There has been a lot of flap … and I mean more than the usual amount of flap over a comment Pres. Obama made last week regarding working moms and stay-at-home moms, and the meaning behind what he said. I have mostly stayed out of the flap, but after reading thru a comment thread on facebook about this topic, which only involved men, I wanted to say my bit.
Here is what Obama said, “”Sometimes, someone, usually mom, leaves the workplace to stay home with the kids, which then leaves her earning a lower wage for the rest of her life as a result. That’s not a choice we want Americans to make.”
Some people have felt it was a slam on stay-at-home-moms, some have defended the statement by saying that it was intended to help women who work outside of the home. I will tell you what I think and why.
Before I do that, however, I want to establish baseline so you can understand where I am coming from. In my former life, I taught high school social studies. My favorite subject to teach was economics (I know my three, yes three, BYU Econ 110 professors are laughing at that now, but anyway …)
The first thing I would always explain to my students was, opportunity cost. The Merriam-Webster Dictionary defines this as: “The added cost of using resources (as for production or speculative investment) that is the difference between the actual value resulting from such use and that of an alternative (as another use of the same resources or an investment of equal risk but greater return).” In every economics textbook I ever learned from or taught from they always used the examples of guns and butter to explain this concept. I know, because those two things totally go together, right? But the example explained that you have a certain number or amount of resources. You have to decide how many guns, or how much butter you are going to make from your resources.
Really, though, in plain English what opportunity cost means is, you can’t do it all, or have it all, or buy it all, because you have finite resources which will not cover everything. Those resources might be time, money, talent, or a number of other things. But the fact remains, we all make choices every day, all day, in which we sacrifice one thing for another. Guns or butter, you decide.
In the context of what Pres. Obama said this is important. In my observations of him and the things he says, he works off of some very faulty assumptions. First, that you can have it all, or you should be able to have it all. For women that means you should be able to have a fulfilling career outside of the home, which pays a lot of money, and if you leave for a few years to go and have children, and take care of your children, you should not be “punished” with lower wages or position for your choice.
I chose to be a teacher, which is a job that does not pay well to begin with, but it offered me flexibility to enter and exit the field as I wanted, to start and raise family. So far I have not gone back to teaching, nor do I have any plans to in the near future. But if I do decide to go back, I can expect to be paid where my years of experience and education fit into the salary rubric. I understood when I left teaching that I was going to stop advancing on the pay scale. I accepted that as the opportunity cost of my choice to have a family and stay at home. I do not regret it. See, I am owning my choice and the consequences, or opportunity cost of my choice.
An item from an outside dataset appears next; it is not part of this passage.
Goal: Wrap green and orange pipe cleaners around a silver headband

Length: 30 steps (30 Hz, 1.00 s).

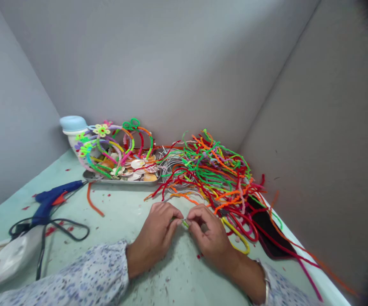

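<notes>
My left hand (161, 225) and my right hand (207, 231) meet fingertip to fingertip above the middle of the table. Between them they pinch a short piece of green pipe cleaner (185, 223). Most of it is hidden behind my fingers, so its full length and shape cannot be made out. Just to the right of my right hand lies a pair of scissors with yellow handles (246, 242), partly covered. Beyond both hands spreads a big tangle of colourful pipe cleaners (215, 165), with a coil of silvery wire (174, 170) at its left side.
A metal tray (126, 182) at the back holds shells and pipe-cleaner headbands (129, 144) with flowers. A bottle with a blue cap (74, 124) stands beside it. At left lie a blue glue gun (48, 202) with its cord and a white packet (11, 255). A dark phone-like slab (271, 233) is at right.
</notes>
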Available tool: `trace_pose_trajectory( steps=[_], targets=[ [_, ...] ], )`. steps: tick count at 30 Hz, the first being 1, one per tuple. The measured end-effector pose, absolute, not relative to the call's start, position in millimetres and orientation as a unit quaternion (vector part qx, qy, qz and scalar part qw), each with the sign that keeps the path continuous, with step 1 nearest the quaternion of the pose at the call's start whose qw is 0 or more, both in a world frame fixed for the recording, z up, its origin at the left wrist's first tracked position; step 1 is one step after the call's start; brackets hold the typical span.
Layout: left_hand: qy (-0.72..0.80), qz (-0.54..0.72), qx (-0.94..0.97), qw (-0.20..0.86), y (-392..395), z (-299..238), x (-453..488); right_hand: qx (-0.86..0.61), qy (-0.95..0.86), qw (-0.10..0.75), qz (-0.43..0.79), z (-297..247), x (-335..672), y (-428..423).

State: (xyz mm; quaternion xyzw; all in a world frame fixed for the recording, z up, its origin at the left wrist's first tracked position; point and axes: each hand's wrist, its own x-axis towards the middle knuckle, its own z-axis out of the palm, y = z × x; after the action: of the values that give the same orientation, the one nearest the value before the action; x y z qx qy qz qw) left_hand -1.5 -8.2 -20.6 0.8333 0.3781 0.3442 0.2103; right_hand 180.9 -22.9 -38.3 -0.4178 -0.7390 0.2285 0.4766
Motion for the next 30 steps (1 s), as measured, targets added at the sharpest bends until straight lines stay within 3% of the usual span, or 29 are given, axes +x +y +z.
trace_pose_trajectory(
  steps=[15, 30],
  targets=[
    [0.383, 0.334, 0.809, 0.295, -6.9, -16.1, -3.2, -0.397, -0.74, 0.491, 0.231, -35.8, 180.4, -20.7],
    [0.392, 0.299, 0.816, 0.302, -3.7, -15.3, -2.6, -0.396, -0.745, 0.475, 0.249, -36.7, 181.9, -19.3]
  ],
)
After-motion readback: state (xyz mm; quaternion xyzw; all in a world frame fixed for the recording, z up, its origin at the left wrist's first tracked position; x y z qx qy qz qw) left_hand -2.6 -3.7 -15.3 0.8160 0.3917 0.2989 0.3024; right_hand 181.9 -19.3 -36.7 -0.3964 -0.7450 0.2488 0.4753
The second assumption I see the President and the progressive-left make a lot of the time is that all women want to work outside of the home for a paycheck, and that, this is the most important thing for all women, and that government should do everything it can to make sure women are working outside of the home. Like the first assumption, they are assuming wrongly about many women. This goes back to opportunity cost. For me the value of raising my children is higher than the value of a paycheck, and any sort of professional betterment I might achieve at a job. The government also needs to step back and let people live their lives, and take responsibility for their choices and the opportunity costs that go with them. What kind of nation would this be if there was no safety net of government lurking below us, and above us, ready to keep us from having to take our medicine? It’s not the government’s job to provide you with your missed opportunity costs. When there is risk involved with choices it usually helps us make better choices.
This leads to the final assumption, which is that there is only value in work that you can earn a paycheck for. Sure extra money from a second job would be nice for our family, if I chose to work. However, that money would not be equal to the value I receive in raising my children, the value of my time to do what I want with it, and to order my days how I want. There are more important things than money for many people. The work I do mothering my children is not quantifiable with a dollar figure. No amount of government subsidies will change that. Every woman needs to weigh that if she decides to work or stay home. What is the value and benefit of my choice? Is it better than the alternative? Again, this is opportunity cost at work.
In the context of being a Latter-day Saint, it is very clear what the roles of men and women are. I realize, as well that not every situation is perfect. There are many women who are single parents, and who have no choice but to work. My grandmother was widowed at the age of 42 with 5 young children to care for. She had to work. There are many families who need two incomes just to survive. My own mother spent many years working to pay for missions and college for me and my siblings. I understand and I am not judging women who work outside of their homes. What I am saying is there is opportunity cost involved with all of our choices, and it is our responsibility to accept the consequences of our own choices.
In the end, I did feel Pres. Obama made a jab at stay-at-home moms and the important and vital work we do. I’m not going to let it bother me though, because that’s what he and his people like to do — jab at people who disagree with them. In the end I know what I do is important, and no amount of money or professional accolades will change that. When I view my choice to stay home thru the lens of eternity, I know I am doing great and important things, and my spiritual blessings far outweigh anything a job has to offer.